During a work lunch some time ago, my co-workers and I were discussing the true value of wealth. No, this was not some sappy discussion of happiness versus bank accounts, family time versus promotions. We're lawyers. Rather, we were discussing what types of wealth would be most secure in the future.

Being the sole science fiction reader in the group, I suggested that if the proverbial subpoena ever hit the fan, bank accounts and stocks would become worthless, and the truly wealthy man would be the one who owned fenced land, canned goods, guns, and solar panels.

So I began constructing a story around a wealthy man who did plan for societal collapse--indeed, obsessed over it--diversifying accordingly. I gave him a past and a family, and decided to tell the story from the perspective of his teenage daughter, Rachel.

As I began writing though, it became Rachel's story. The father became less interesting to me than Rachel's own struggle to understand the risk of loss. So I went with that, and let the story take the tragic turns it needed to take.

For those interested in process, I wrote the first draft during a Clarion West workshop a couple years ago. I got some helpful feedback from classmates and that week's instructor (Nalo Hopkinson), and went through several revisions before reaching the version that Edmund bought. The biggest changes were switching from epistolary (journal) format to present tense, and eliminating several minor characters. Like most successful revisions, the story got shorter.
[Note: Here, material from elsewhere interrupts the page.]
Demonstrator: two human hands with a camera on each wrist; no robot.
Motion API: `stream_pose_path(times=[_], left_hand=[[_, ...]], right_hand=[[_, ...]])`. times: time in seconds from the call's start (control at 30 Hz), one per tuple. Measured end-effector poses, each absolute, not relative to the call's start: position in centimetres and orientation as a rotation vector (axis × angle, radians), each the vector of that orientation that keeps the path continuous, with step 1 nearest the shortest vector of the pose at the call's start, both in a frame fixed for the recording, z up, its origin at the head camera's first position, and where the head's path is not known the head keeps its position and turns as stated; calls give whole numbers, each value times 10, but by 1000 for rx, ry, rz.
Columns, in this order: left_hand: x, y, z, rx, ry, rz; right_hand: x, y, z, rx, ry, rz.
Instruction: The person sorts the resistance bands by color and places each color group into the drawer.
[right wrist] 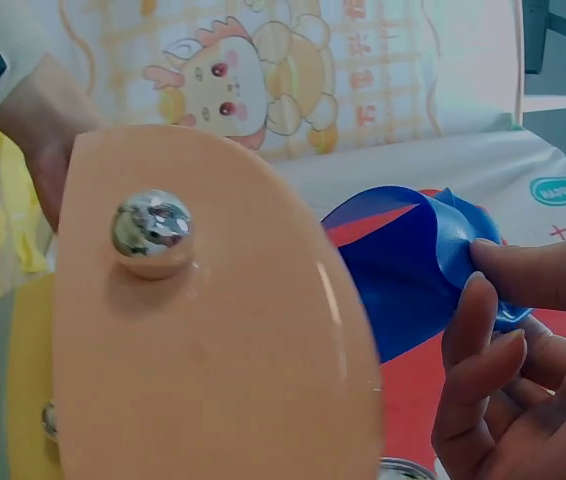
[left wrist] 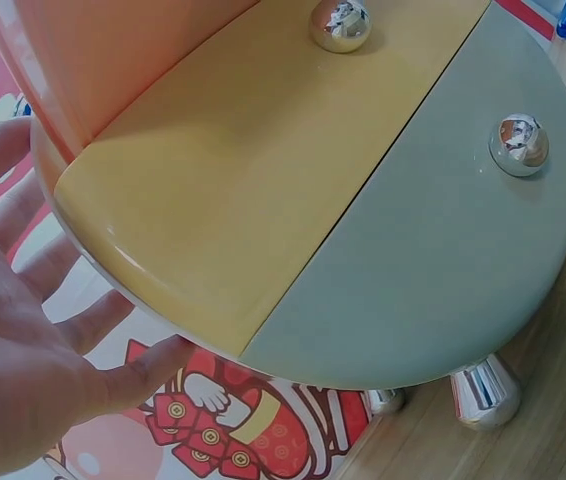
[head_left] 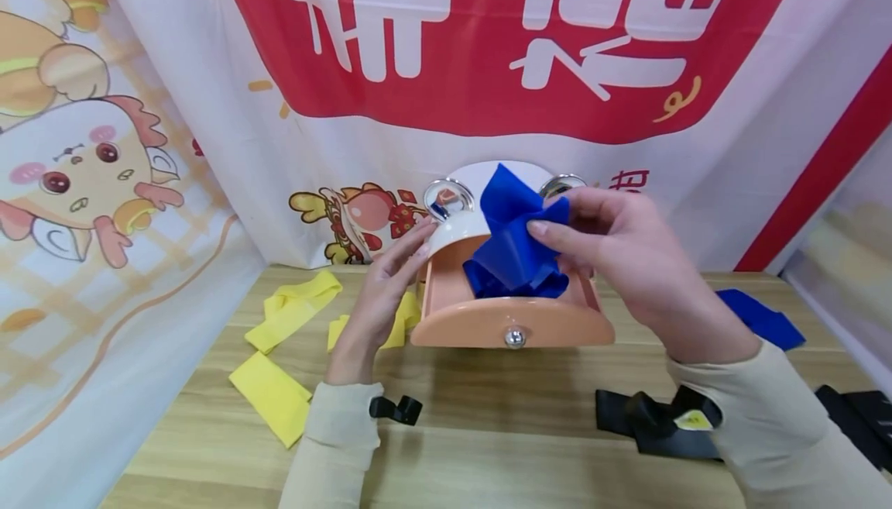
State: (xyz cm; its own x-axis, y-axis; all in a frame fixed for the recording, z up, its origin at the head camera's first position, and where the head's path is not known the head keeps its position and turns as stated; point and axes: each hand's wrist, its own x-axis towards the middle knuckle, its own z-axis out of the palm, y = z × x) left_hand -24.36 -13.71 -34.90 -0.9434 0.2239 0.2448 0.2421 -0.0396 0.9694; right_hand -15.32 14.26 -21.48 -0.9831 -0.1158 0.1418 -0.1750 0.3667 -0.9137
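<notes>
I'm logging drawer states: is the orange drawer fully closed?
No, the orange drawer stands pulled out, and the right hand pinches a blue sheet at its opening.

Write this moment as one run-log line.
right hand: pinches blue sheet | left hand: against cabinet side | orange drawer: open

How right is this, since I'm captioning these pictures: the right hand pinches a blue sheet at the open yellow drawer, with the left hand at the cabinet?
Only the colour is wrong: the head view shows the open drawer is orange. The right hand pinches the blue sheet there, with the left hand at the cabinet.
</notes>
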Motion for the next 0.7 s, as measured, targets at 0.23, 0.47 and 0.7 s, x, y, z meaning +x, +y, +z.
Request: stream_pose_path(times=[0.23, 0.47, 0.7], left_hand=[[-246, -136, -351, -515, -2154, -2204], [-245, -135, -352, -501, -2165, -2166], [-245, -134, -352, -506, -2163, -2151]], right_hand=[[-164, 133, -224, 201, -2699, 1690], [-177, 135, -239, 215, -2875, 1390], [-188, 139, -250, 380, -2966, 974]])
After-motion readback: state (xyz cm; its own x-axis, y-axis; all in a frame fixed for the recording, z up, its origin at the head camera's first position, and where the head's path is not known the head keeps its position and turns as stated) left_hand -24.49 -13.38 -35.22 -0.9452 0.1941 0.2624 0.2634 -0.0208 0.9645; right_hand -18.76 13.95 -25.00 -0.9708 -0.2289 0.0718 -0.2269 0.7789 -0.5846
Thanks to all who read The Fort in Vermont. I'll have another (much lighter) story in IGMS sometime next year.


David's story, "The Fort In Vermont," is in issue 10 of Orson Scott Card's InterGalactic Medicine Show, available now.

Monday, November 17, 2008

"The Robot Sorcerer" - by Eric James Stone


One day a few years ago, as I was driving home, I was thinking about the concept of titles that juxtaposed two things that do not seem to belong together. I decided to take something science-fictionish and match it with something fantasyish and came up with "The Robot Wizard." (Later I decided "Sorcerer" sounded better.)

So I had a title and nothing else. I let that title bang around in my brain for a year or two, and then -- while driving home again -- I thought, What if an exploratory robot with AI goes through a wormhole portal and ends up in a magical world? I recorded a voice memo on my PDA so I wouldn't forget that idea.
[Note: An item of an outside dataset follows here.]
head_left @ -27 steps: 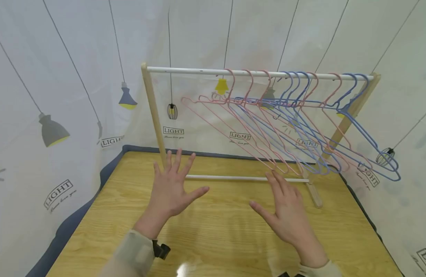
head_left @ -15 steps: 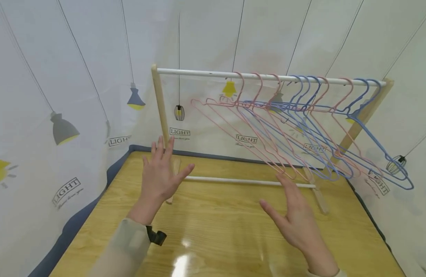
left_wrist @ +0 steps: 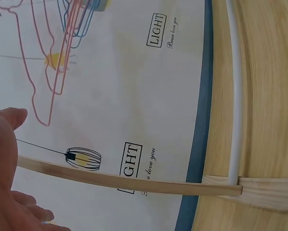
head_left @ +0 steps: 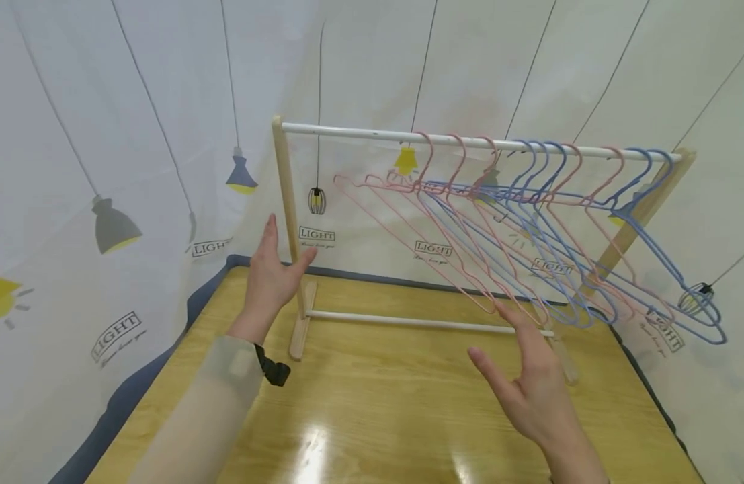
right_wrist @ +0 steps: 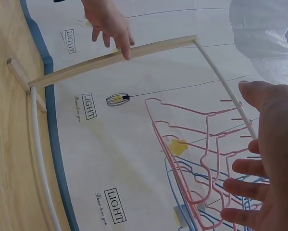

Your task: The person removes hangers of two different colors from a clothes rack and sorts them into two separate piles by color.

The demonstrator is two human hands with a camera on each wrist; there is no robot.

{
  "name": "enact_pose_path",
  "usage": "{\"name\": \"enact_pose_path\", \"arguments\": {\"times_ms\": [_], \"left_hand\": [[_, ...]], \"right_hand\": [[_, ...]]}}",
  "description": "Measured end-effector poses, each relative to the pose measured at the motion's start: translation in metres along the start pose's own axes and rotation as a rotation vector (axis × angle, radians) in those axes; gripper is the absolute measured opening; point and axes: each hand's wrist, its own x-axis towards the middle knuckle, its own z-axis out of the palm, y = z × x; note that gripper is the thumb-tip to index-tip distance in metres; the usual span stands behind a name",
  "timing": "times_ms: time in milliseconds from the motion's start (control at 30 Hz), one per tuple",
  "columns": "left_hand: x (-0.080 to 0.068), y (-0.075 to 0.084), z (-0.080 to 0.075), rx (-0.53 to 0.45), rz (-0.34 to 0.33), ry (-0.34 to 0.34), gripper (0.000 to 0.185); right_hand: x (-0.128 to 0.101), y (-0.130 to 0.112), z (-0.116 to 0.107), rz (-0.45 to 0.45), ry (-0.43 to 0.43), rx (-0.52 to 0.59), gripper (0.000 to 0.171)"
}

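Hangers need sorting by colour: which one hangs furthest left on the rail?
A pink hanger; its hook sits leftmost on the white rail, with the blue hangers further right.

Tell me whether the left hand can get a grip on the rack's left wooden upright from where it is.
Probably yes: the left hand is open right beside the left wooden upright, nothing lies between them, and the pink wire hangers hang off to the right.

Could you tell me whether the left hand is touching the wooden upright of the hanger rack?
Touching. In the right wrist view the left hand lays a fingertip on the wooden upright; the head view shows its thumb against the post.
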Motion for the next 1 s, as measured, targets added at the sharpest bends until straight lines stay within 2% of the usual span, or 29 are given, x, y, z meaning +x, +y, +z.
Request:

In 2007, I had the opportunity to go to the Odyssey Workshop (, an intensive six-week program focused on writing science fiction and fantasy. Since I would have several stories critiqued at the workshop, I decided to get a head start on writing a new story and that "The Robot Sorcerer" would be a good one to write. So, in the week before the workshop, I came up with the very basics of a plot and wrote 750 words to begin the story.

While at Odyssey, I met with Jeanne Cavelos, director of the program and writing teacher extraordinaire, to talk about trends in my writing she had noticed in my first few stories she had read. She suggested that I needed to focus more on developing characters who were integral to the plot, and that one way to do that was to figure out a character's greatest desire and greatest fear, and then have those two things in opposition at the climax of the story.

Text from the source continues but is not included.